Below are records to repeat exactly; copy them without the pictures.

[Source records]
▼
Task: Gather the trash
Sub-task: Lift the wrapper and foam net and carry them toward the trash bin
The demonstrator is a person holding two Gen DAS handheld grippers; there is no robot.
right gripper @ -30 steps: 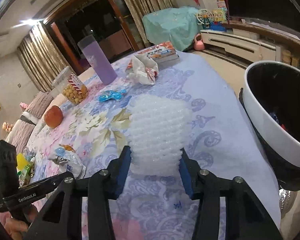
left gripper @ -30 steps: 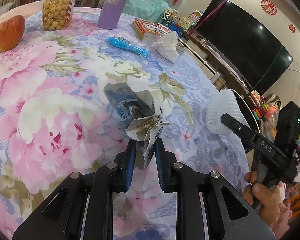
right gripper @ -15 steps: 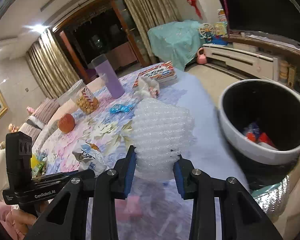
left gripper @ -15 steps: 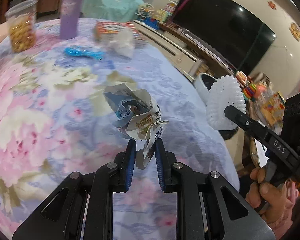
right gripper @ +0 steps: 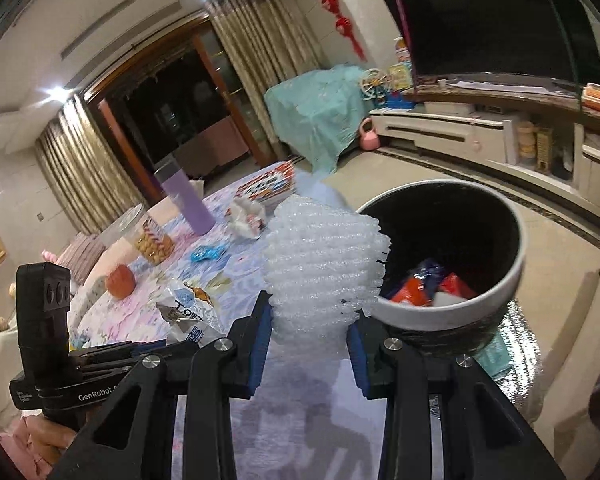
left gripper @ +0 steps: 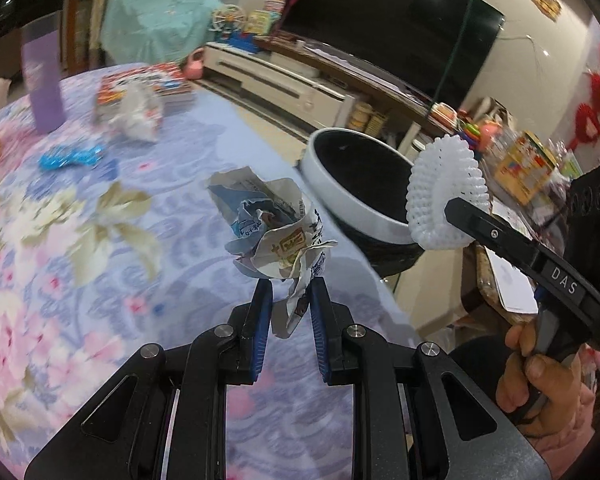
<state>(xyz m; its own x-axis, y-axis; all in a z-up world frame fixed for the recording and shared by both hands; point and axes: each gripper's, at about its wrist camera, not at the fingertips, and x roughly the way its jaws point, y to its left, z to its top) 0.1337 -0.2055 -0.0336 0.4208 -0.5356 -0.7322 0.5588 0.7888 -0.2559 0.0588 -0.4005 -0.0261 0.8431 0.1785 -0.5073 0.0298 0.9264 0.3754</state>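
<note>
Two grippers carry trash above the floral tablecloth (left gripper: pixel 100 240). Left gripper (left gripper: pixel 290 304) pinches the tail of a crumpled paper wrapper (left gripper: pixel 272 228) between its blue pads. Right gripper (right gripper: pixel 308 320) clamps a white foam fruit net (right gripper: pixel 324 268) at the near rim of the black bin (right gripper: pixel 460 308). Farther back lie a blue wrapper (left gripper: pixel 70 158) and a crumpled tissue (left gripper: pixel 138 114).

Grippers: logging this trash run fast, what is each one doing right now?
Left gripper: shut on the crumpled paper wrapper.
Right gripper: shut on the white foam net, beside the trash bin.
</note>
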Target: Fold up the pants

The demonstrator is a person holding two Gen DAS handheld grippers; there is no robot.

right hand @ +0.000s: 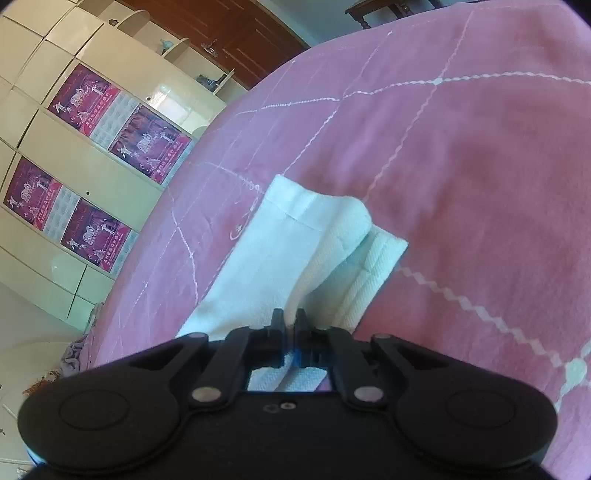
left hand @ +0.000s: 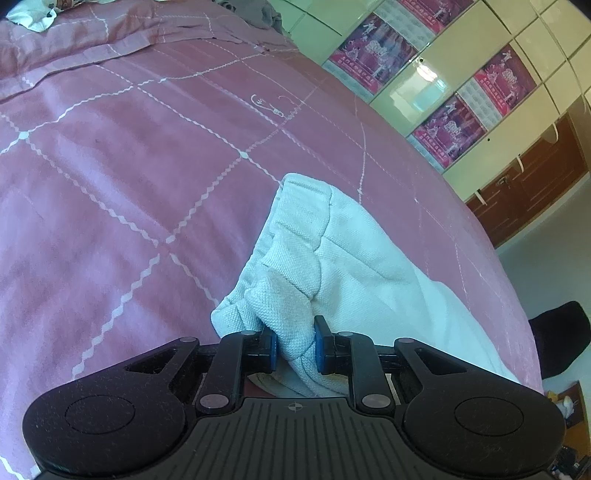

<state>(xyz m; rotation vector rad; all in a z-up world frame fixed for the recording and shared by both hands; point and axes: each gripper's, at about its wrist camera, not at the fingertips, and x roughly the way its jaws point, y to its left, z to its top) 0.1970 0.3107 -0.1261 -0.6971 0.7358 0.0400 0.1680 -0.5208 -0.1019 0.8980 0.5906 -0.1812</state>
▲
**THE ANSWER**:
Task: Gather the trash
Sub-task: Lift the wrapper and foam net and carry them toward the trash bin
The demonstrator is a person holding two Gen DAS handheld grippers; there is no robot.
right gripper @ -30 steps: 
left gripper @ -30 steps: 
right gripper @ -15 steps: 
left gripper @ -15 steps: 
right gripper @ +0 steps: 
left gripper @ +0 steps: 
<state>(xyz m; its own x-axis, y-axis; all in a z-up world frame fixed for the recording and shared by both hands; point and axes: each gripper's, at about its wrist camera, not at the fingertips, and x roughly the way its jaws point, y to its left, z to its top) 0.1337 -0.2055 -0.0336 0.4208 -0.5356 -0.7322 0.5588 0.7888 -0.2559 0.0588 -0.4005 -0.0261 0.8431 0.1785 -0.5073 0.0298 0.9264 0.3754</state>
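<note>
Two grippers carry trash above the floral tablecloth (left gripper: pixel 100 240). Left gripper (left gripper: pixel 290 304) pinches the tail of a crumpled paper wrapper (left gripper: pixel 272 228) between its blue pads. Right gripper (right gripper: pixel 308 320) clamps a white foam fruit net (right gripper: pixel 324 268) at the near rim of the black bin (right gripper: pixel 460 308). Farther back lie a blue wrapper (left gripper: pixel 70 158) and a crumpled tissue (left gripper: pixel 138 114).

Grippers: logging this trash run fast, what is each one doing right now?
Left gripper: shut on the crumpled paper wrapper.
Right gripper: shut on the white foam net, beside the trash bin.
</note>
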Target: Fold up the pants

The demonstrator is a person holding two Gen DAS handheld grippers; there is no robot.

right hand @ +0.000s: 
left hand @ +0.000s: 

<state>(xyz m; rotation vector rad; all in a z-up world frame fixed for the recording and shared by both hands; point and axes: each gripper's, at about its wrist camera, not at the fingertips, and x roughly the way its jaws point, y to its left, z to its top) 0.1970 0.3107 -0.1261 -0.6971 0.7358 0.0400 0.1680 -0.5208 -0.1019 0.8980 0.5906 -0.1812</state>

The output given is complete.